What is needed: Transcribe only the part of the listing below that begins at the line containing "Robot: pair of" and runs to its final line, keeping both ends.

(Beginning of Input records)

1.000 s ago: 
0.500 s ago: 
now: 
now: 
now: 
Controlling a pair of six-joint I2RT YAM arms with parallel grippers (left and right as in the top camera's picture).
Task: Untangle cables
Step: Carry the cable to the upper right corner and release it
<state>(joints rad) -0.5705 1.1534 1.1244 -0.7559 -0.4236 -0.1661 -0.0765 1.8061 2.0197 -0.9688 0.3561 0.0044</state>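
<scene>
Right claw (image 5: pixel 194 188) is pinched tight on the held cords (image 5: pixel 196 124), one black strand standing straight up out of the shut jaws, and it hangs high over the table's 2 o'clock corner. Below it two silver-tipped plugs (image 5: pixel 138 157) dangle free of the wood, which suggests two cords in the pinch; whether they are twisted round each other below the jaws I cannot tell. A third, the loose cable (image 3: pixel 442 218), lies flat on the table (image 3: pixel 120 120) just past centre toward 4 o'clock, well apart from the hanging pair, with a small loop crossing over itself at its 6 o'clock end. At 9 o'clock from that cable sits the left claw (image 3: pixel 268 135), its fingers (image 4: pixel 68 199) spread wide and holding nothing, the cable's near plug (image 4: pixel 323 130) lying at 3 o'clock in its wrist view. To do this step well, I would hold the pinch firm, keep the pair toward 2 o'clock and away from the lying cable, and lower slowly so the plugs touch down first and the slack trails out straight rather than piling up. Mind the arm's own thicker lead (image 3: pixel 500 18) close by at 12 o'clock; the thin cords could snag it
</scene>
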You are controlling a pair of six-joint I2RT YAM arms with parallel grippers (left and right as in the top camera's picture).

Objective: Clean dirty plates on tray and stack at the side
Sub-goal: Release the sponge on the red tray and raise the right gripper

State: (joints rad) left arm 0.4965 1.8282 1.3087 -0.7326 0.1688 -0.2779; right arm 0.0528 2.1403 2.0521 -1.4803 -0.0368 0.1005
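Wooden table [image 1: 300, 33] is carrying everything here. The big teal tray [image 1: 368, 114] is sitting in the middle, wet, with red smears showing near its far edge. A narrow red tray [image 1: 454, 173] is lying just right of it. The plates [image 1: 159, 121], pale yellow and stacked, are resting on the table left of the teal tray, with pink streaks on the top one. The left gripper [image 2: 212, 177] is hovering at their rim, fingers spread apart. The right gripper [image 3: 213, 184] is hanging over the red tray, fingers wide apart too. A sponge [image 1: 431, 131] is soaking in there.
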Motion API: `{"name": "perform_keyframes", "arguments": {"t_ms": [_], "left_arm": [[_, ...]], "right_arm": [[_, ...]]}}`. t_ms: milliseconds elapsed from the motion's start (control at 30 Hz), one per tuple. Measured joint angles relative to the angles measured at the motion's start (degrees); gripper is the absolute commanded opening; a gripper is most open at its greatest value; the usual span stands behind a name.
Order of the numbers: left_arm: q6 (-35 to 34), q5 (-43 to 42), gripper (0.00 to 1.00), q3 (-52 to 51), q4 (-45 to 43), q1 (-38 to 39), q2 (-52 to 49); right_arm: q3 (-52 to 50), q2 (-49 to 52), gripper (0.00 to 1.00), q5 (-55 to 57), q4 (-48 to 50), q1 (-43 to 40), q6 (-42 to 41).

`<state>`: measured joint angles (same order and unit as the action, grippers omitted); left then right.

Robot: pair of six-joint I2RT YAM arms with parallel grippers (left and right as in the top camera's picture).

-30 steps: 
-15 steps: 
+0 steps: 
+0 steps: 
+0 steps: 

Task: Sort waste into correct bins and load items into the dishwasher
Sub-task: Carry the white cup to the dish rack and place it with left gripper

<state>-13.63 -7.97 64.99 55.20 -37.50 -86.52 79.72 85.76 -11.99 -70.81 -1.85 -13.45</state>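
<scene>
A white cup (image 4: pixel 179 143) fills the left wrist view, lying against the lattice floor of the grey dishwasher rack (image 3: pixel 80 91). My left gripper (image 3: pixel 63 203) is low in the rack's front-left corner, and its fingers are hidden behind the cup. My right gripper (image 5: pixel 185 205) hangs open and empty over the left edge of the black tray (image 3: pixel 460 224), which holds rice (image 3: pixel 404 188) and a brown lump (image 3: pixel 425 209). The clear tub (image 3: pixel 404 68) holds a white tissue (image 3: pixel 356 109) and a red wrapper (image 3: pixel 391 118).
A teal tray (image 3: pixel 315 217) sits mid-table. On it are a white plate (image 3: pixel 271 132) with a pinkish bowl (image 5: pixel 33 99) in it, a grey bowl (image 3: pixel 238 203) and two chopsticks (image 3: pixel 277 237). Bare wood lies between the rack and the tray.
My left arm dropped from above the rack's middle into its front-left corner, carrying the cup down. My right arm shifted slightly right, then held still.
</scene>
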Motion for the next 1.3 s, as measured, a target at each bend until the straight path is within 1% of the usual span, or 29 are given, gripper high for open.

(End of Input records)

Written answer:
Robot: pair of six-joint I2RT YAM arms with parallel grippers (left and right as in the top camera's picture).

-30 steps: 
-15 steps: 
+0 steps: 
+0 steps: 
+0 steps: 

Task: Sort waste into correct bins and load items into the dishwasher
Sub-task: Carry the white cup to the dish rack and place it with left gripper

<state>-13.63 -7.97 64.99 55.20 -37.50 -86.52 79.72 85.76 -11.99 -70.81 -1.85 -13.45</state>
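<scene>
A white cup (image 4: pixel 179 143) fills the left wrist view, lying against the lattice floor of the grey dishwasher rack (image 3: pixel 80 91). My left gripper (image 3: pixel 63 203) is low in the rack's front-left corner, and its fingers are hidden behind the cup. My right gripper (image 5: pixel 185 205) hangs open and empty over the left edge of the black tray (image 3: pixel 460 224), which holds rice (image 3: pixel 404 188) and a brown lump (image 3: pixel 425 209). The clear tub (image 3: pixel 404 68) holds a white tissue (image 3: pixel 356 109) and a red wrapper (image 3: pixel 391 118).
A teal tray (image 3: pixel 315 217) sits mid-table. On it are a white plate (image 3: pixel 271 132) with a pinkish bowl (image 5: pixel 33 99) in it, a grey bowl (image 3: pixel 238 203) and two chopsticks (image 3: pixel 277 237). Bare wood lies between the rack and the tray.
My left arm dropped from above the rack's middle into its front-left corner, carrying the cup down. My right arm shifted slightly right, then held still.
</scene>
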Motion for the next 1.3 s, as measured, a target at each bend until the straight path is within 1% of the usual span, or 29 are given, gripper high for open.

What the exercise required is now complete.